927941 - Disable notifications for individual slaves

Reporter

Description

•

11 years ago

The plethora of nagios alerts for slaves in the #buildduty IRC channel makes it hard to see when there are larger issues that buildduty should be jumping on immediately, e.g. network issues, command queues filling up, issues with masters, etc.

After conferring with the people responsible for buildduty, we've agreed to start using the nagios web interface to address issues with individual slaves. We'd like to turn off the IRC alerts for individual slaves to unclutter the #buildduty channel.

If we could replace the individual slave alerts with aggregate alerts so we could be notified with a WARNING when, say, 50% of a given pool is offline, that would be ideal. I don't know how difficult aggregate alerts are to setup; maybe we punt that work to another bug.

Justin Wood (:Callek)

Updated

•

11 years ago

Blocks: re-nagios

Amy Rich [:arr] [:arich]

Comment 1

•

11 years ago

Relops no longer manages nagios for releng, so slotting this into the SRE group's queue.

Assignee: relops → server-ops

Component: RelOps → Server Operations

Product: Infrastructure & Operations → mozilla.org

QA Contact: arich → shyam

Ashish Vijayaram [:ashish]

Assignee

Comment 2

•

11 years ago

(In reply to Chris Cooper [:coop] from comment #0)
> The plethora of nagios alerts for slaves in the #buildduty IRC channel makes
> it hard to see when there are larger issues that buildduty should be jumping
> on immediately, e.g. network issues, command queues filling up, issues with
> masters, etc.
> 
> After conferring with the people responsible for buildduty, we've agreed to
> start using the nagios web interface to address issues with individual
> slaves. We'd like to turn off the IRC alerts for individual slaves to
> unclutter the #buildduty channel.
> 
> If we could replace the individual slave alerts with aggregate alerts so we
> could be notified with a WARNING when, say, 50% of a given pool is offline,
> that would be ideal. I don't know how difficult aggregate alerts are to
> setup; maybe we punt that work to another bug.

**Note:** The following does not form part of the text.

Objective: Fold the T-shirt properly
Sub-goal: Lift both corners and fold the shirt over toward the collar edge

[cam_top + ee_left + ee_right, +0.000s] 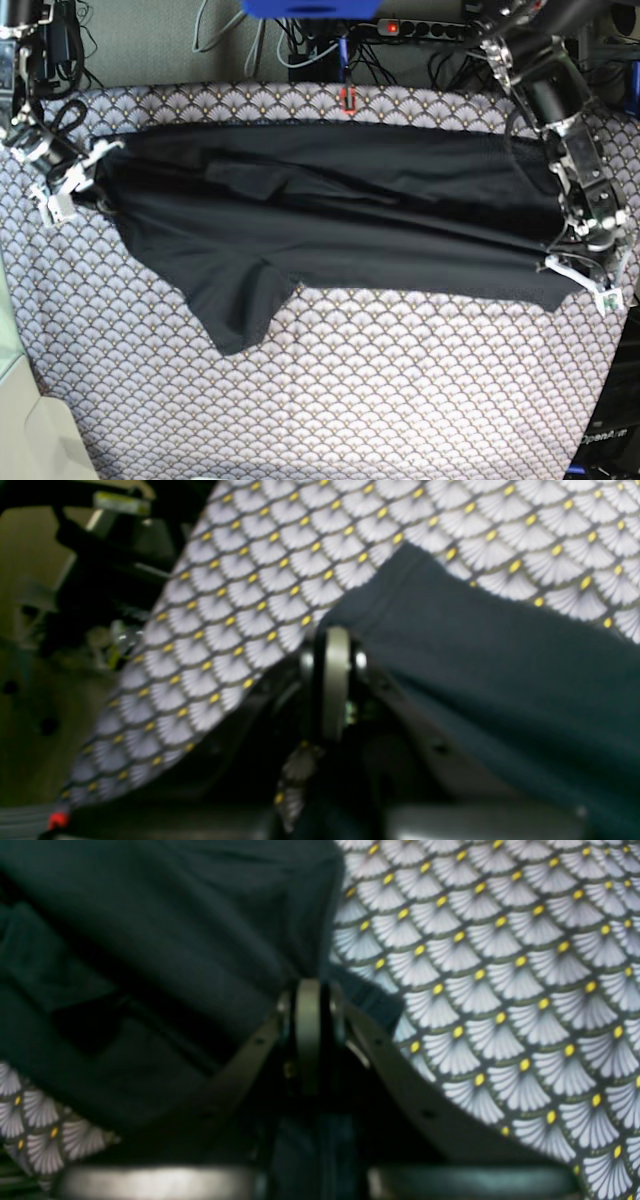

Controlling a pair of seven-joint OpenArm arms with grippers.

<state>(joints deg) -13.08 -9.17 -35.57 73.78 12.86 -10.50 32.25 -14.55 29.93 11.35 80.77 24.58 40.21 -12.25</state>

Cluster checks are not difficult to setup and can be done pretty easily. Let us know hosts and/or services that need to be clustered.

Chris Cooper [:coop] (he/him)

Reporter

Comment 3

•

11 years ago

(In reply to Ashish Vijayaram [:ashish] from comment #2)
> Cluster checks are not difficult to setup and can be done pretty easily. Let
> us know hosts and/or services that need to be clustered.

I think that having cluster checks for the existing Host Groups (http://nagios1.private.releng.scl3.mozilla.com/releng-scl3/cgi-bin/status.cgi?hostgroup=all&style=summary) would be adequate.

However, we already have access to that info via the web interface, so having that info via IRC at a 50% threshold per group is a nice-to-have addition. It shouldn't stop us from disabling the individual host IRC alerts now.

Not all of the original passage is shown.